#### Work required:
Once the line containing "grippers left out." is found in the entries below, reproduce it and every line after it, stopping at and including the line containing "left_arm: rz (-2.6"; reproduce nothing else, and keep each line exact.

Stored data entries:
—————
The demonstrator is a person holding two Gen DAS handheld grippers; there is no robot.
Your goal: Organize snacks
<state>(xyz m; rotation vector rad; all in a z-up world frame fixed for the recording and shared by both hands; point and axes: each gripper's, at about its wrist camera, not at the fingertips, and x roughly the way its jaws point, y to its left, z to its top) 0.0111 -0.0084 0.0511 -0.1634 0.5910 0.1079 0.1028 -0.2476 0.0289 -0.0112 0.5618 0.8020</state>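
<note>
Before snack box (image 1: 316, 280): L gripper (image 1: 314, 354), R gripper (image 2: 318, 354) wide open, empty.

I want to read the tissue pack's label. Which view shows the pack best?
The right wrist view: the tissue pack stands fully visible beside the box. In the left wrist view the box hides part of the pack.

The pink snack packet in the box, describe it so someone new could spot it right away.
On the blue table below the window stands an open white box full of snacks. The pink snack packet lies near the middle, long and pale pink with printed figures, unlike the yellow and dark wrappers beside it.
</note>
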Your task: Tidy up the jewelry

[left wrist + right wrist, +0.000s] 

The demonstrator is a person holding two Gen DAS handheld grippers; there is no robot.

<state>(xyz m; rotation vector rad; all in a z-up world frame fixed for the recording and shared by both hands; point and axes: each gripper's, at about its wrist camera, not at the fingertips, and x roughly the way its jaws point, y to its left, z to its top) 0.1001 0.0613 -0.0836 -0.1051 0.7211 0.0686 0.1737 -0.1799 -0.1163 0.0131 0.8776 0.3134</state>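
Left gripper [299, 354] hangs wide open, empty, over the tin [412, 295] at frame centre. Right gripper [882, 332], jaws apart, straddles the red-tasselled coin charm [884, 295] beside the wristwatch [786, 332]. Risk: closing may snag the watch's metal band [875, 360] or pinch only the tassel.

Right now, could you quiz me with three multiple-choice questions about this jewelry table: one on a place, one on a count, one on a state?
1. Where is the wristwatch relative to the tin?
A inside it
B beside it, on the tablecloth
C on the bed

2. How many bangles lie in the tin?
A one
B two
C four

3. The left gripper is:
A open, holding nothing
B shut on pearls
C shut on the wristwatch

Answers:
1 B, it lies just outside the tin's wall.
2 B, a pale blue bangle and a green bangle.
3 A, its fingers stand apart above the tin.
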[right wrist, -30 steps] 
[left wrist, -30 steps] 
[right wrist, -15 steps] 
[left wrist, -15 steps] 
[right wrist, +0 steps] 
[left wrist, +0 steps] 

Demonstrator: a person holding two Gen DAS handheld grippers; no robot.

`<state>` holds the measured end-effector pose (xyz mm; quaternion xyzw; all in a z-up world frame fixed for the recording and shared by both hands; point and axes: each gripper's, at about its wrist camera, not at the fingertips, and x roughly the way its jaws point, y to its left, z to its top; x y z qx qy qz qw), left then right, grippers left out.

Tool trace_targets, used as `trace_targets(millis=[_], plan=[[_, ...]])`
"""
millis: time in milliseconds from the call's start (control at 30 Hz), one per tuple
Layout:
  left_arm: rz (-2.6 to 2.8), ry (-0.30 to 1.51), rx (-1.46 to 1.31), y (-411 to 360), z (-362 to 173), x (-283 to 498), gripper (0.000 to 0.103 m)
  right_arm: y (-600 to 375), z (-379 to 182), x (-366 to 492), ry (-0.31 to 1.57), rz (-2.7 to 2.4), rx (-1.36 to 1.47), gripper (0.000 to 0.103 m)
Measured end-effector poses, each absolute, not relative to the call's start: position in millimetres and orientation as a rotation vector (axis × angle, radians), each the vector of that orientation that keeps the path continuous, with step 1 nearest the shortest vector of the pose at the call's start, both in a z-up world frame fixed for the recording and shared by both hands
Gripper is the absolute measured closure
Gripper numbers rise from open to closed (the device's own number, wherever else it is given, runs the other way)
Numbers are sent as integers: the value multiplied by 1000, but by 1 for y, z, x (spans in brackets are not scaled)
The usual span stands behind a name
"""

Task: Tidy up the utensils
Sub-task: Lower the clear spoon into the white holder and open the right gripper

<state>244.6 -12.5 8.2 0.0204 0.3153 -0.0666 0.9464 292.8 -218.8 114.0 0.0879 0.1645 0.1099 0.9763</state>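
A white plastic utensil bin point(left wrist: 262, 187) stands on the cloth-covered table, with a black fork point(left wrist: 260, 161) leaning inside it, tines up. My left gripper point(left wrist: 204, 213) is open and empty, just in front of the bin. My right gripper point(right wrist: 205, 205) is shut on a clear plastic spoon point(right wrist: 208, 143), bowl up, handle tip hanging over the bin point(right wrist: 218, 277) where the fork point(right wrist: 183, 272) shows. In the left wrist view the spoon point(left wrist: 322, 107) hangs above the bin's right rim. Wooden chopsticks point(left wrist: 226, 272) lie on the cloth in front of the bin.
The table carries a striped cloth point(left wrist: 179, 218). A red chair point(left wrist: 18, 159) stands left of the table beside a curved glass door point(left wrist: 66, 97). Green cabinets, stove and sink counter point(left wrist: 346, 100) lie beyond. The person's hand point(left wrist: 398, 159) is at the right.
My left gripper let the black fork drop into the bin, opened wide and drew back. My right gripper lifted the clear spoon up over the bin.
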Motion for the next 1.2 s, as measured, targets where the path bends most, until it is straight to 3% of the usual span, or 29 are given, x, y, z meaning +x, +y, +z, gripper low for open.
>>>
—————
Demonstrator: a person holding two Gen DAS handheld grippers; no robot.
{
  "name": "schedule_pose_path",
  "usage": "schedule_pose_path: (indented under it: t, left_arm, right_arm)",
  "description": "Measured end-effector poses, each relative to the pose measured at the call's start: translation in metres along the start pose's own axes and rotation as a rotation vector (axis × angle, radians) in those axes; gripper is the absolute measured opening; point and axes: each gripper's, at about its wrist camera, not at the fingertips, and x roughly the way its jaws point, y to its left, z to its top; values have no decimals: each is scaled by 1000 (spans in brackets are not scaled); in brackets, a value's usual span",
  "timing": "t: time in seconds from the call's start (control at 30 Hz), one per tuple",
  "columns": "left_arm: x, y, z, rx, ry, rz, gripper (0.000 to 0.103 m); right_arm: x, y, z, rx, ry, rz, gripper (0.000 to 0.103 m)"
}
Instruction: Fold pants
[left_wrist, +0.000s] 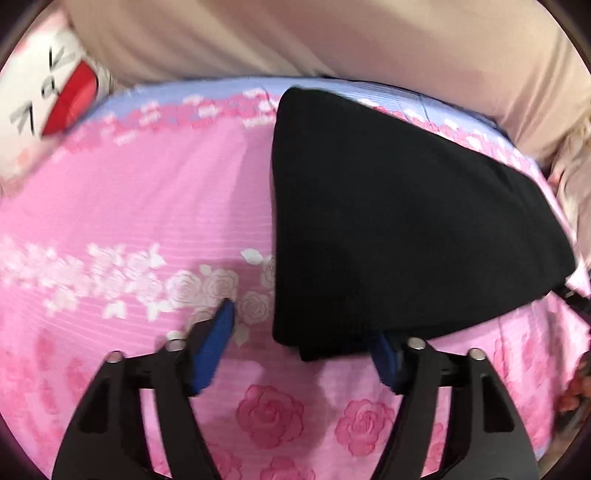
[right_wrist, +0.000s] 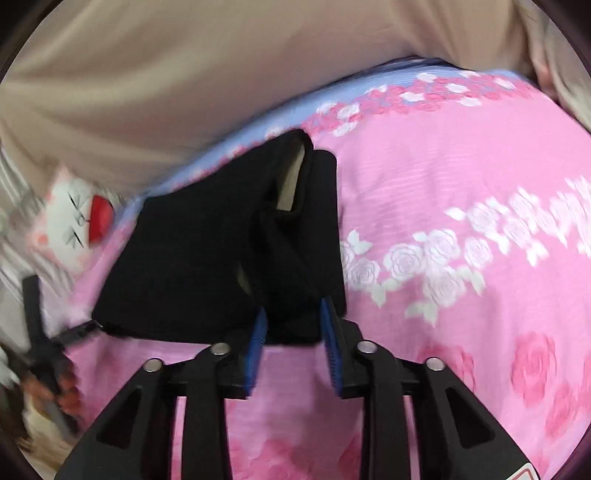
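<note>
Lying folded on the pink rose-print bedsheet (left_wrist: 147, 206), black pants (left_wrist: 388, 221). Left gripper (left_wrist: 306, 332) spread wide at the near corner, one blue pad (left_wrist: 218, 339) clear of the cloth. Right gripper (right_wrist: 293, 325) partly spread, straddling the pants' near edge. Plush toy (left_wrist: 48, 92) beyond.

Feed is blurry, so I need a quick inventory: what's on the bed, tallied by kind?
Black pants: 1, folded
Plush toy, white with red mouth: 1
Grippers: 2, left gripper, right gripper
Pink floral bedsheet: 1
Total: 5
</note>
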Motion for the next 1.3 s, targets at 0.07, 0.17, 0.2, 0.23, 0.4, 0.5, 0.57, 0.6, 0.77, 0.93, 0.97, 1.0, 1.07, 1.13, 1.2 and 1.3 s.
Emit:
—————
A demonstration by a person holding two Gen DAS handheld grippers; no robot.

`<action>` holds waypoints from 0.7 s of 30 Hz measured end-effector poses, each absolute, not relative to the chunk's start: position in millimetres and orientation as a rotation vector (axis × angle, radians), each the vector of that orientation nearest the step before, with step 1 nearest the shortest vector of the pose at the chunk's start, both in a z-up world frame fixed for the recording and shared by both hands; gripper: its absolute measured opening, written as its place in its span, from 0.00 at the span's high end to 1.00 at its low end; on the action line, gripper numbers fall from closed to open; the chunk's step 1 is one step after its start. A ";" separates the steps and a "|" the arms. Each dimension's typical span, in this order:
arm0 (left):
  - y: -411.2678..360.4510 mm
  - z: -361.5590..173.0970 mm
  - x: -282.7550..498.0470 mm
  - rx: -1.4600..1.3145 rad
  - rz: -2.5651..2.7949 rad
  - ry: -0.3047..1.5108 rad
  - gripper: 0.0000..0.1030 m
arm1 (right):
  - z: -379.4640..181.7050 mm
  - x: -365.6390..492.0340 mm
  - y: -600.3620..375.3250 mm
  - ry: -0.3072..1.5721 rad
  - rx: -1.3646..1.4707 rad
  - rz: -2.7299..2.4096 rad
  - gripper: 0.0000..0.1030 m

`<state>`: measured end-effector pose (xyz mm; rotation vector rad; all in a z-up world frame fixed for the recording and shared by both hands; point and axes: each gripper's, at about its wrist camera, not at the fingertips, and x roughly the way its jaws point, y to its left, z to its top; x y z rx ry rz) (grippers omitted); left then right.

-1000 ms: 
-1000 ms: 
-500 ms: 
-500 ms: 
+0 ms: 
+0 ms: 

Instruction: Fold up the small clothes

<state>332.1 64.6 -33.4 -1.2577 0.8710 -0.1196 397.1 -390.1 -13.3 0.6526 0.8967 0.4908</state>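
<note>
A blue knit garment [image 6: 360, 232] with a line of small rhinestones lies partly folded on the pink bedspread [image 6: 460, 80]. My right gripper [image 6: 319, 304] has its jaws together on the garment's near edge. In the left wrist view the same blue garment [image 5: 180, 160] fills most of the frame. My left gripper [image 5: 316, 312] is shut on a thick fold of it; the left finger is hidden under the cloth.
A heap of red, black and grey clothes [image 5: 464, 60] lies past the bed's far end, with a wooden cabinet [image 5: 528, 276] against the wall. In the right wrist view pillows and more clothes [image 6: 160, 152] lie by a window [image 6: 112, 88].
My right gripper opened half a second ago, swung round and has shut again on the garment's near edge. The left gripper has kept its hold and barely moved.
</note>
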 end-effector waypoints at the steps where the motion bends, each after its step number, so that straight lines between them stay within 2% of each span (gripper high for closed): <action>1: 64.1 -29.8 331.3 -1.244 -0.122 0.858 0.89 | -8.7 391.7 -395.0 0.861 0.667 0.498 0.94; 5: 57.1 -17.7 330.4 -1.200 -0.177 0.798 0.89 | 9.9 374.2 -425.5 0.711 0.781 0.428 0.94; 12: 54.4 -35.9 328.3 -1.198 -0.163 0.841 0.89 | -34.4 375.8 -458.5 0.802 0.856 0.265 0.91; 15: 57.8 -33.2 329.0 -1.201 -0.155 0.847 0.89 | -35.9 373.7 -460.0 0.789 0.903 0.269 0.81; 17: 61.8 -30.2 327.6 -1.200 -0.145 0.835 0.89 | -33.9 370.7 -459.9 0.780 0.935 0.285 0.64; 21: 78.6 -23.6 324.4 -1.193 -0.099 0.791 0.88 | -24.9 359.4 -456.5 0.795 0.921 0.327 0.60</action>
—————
#### Output of the exercise:
`<state>` holds the measured end-effector pose (xyz mm; quaternion xyzw; all in a z-up world frame fixed for the recording and shared by both hands; point and axes: each gripper's, at about its wrist camera, not at the fingertips, and x roughly the way its jaws point, y to its left, z to its top; x y z qx qy qz qw), left then right, grippers left out.

Tool trace_targets, used as `trace_targets(millis=[_], plan=[[_, ...]])`
"""
millis: time in milliseconds from the call's start (control at 30 Hz), one per tuple
Layout:
  left_arm: rz (-2.6 to 2.8), ry (-0.30 to 1.51), rx (-1.46 to 1.31), y (-411 to 360), z (-362 to 173), x (-283 to 498), gripper (0.000 to 0.103 m)

The work on this exercise has been finished.